A definitive diagnosis of peptic ulcer disease cannot be made on clinical grounds alone. 12 Uncomplicated peptic ulcer disease can be strongly suspected in the presence of a "classic" history including epigastric burning pain; relief of pain with milk, food, or antacids; and night pain accompanied by "benign" physical examination findings, including normal vital signs and with or without mild epigastric tenderness. The differential diagnosis of epigastric pain is extensive and in addition to peptic ulcer disease includes gastritis, gastroesophageal reflux disease (GERD), cholelithiasis, pancreatitis, hepatitis, abdominal aortic aneurysm (AAA), gastroparesis, and "functional" dyspepsia. A careful history may elicit features that point away from peptic ulcer disease: burning pain radiating into the chest, water brash, and belching may suggest GERD; more severe pain radiating to the right upper quadrant and around the right or left side suggests cholelithiasis; radiation through to the back indicates pancreatitis or AAA; chronic pain, anorexia, or weight loss may indicate gastric cancer.

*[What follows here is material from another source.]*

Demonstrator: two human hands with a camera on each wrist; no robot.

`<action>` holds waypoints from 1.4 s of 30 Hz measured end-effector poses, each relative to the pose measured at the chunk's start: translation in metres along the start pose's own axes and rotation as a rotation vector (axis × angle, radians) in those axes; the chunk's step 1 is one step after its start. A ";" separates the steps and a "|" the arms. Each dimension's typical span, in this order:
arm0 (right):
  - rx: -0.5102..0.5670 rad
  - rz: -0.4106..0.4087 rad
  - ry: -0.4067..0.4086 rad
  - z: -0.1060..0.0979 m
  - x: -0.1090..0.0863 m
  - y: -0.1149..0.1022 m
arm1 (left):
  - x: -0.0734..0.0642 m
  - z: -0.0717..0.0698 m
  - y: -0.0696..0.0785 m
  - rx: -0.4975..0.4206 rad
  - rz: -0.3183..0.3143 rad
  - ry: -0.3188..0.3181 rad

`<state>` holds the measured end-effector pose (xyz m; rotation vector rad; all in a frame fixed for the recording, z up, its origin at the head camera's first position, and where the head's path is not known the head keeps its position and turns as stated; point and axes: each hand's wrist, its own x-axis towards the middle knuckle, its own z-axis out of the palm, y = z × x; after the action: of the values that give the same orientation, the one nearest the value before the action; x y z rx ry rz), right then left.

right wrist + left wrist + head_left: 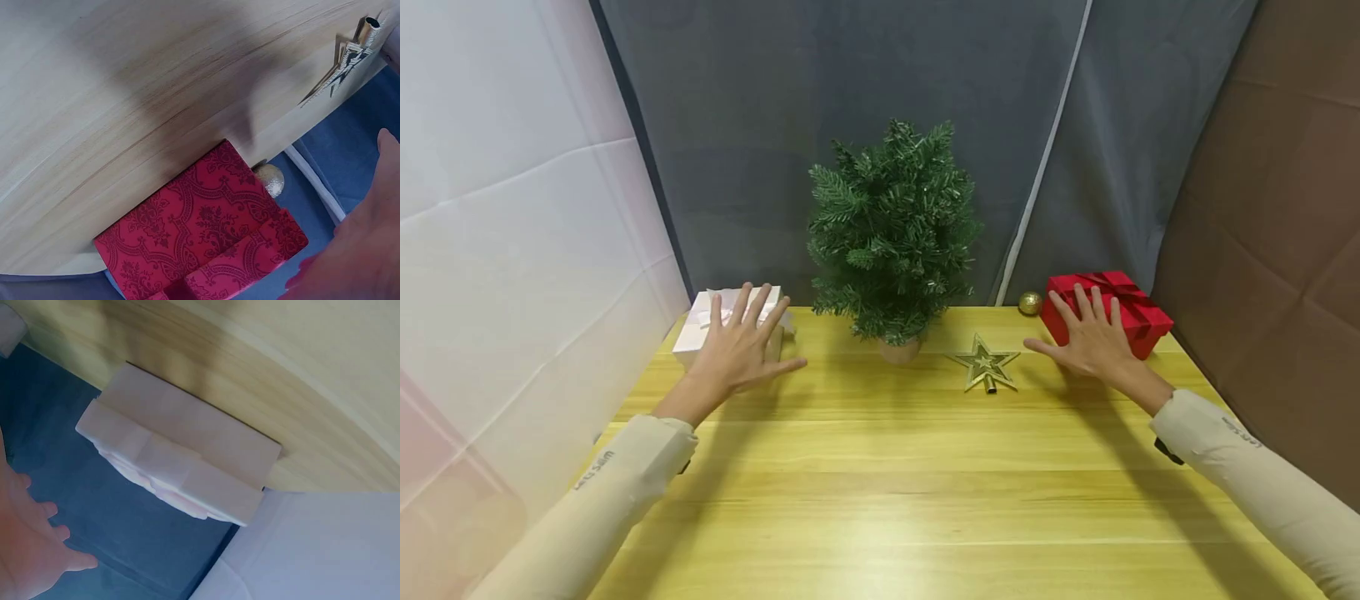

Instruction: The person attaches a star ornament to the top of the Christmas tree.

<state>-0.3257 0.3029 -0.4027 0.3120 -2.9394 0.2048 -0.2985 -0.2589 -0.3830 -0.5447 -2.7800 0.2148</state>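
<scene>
My left hand (736, 350), fingers spread, hovers in front of a white gift box (691, 337) with a pale ribbon bow. In the left wrist view the white box (187, 419) stands apart from the fingers. On the other side, my right hand (1093, 337) is spread with its palm down, overlapping a red gift box (1138, 321) in the head view. The red box (194, 219) shows a dark floral pattern and a lid in the right wrist view. Both hands hold nothing. A gold star tree topper (987, 363) lies left of the right thumb.
A small artificial Christmas tree (895, 225) stands at the back middle on a round base (899, 350). A gold ball ornament (1030, 303) sits beside the red box. Grey cloth (722, 150) hangs behind the wooden table (887, 475), with white and brown cloth at the sides.
</scene>
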 end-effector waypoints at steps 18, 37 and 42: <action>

Myocardial ischemic pain may also present as epigastric pain and should be strongly considered in the appropriate clinical setting.
Physical examination findings may also suggest other diagnoses: right upper quadrant tenderness points to cholelithiasis or hepatitis, epigastric mass to pancreatitis (pseudocyst), pulsatile mass to aAa, jaundice to hepatitis, and peritoneal findings to an acute abdomen.
In a patient presenting with epigastric pain, a number of ancillary tests may be helpful to exclude peptic ulcer disease complications and to narrow the differential diagnosis. A normal complete blood count will rule out anemia from chronic gastrointestinal bleeding due to peptic ulcer disease, gastritis, or cancer (but does not rule out acute blood loss). Elevated liver function test results may indicate hepatitis, and elevated lipase levels may indicate pancreatitis. An acute abdominal series may show free air associated with perforation. A "limited" emergency department ultrasound examination may show gallstones or an AAA. An electrocardiogram and cardiac enzyme determination are indicated if there is a suspicion of myocardial ischemic pain.
The definitive diagnosis of peptic ulcer disease is made by visualization of the ulcer via upper gastrointestinal barium-contrast radiography or via upper gastrointestinal endoscopy. Endoscopy has a higher yield rate for ulcer and other mucosal pathologic conditions, which may affect clinical care. 1 However, endoscopy also has a higher cost and complication rate.1
Since most peptic ulcers are caused by H. pylori infection and since eradication of H. pylori dramatically decreases ulcer recurrence rate, it is important to note how to diagnose infection. Helicobacter pylori can be diagnosed by endoscopic tests, including the Campylobacter-like organism (CLO) test; histologic study or culture; and noninvasive tests, including serologic tests and breath tests. I.! J.4 The CLO test detects the presence of urease in a biopsy specimen (presumptive evidence of H. pylori infection) with about a 90 percent sensitivity and 100 percent specificity and a cost of about $10. Histologic study using special stains has a sensitivity and specificity above 90 percent and costs about $150. Culture is difficult and has a sensitivity no better than histologic studies (although it has 100 percent specificity if results are positive). The aforementioned costs do not include the cost of endoscopy. Serologic studies detect IgG antibodies to H. pylori with very high sensitivity and specificity at a cost of about $50 to $75. It is not useful as a test of cure, since antibodies remain for several years after eradication. The breath test also relies on the presence of urease produced by H. pylori. Urea, labeled with carbon 13 or 14, is ingested and in the presence of bacterial urease is broken down into labeled carbon dioxide and ammonia. The labeled carbon dioxide is detected in the breath 30 min later. Sensitivity and specificity are greater than 90 percent, and the cost is $200 to $300. This test is ideal for confirming cure of infection.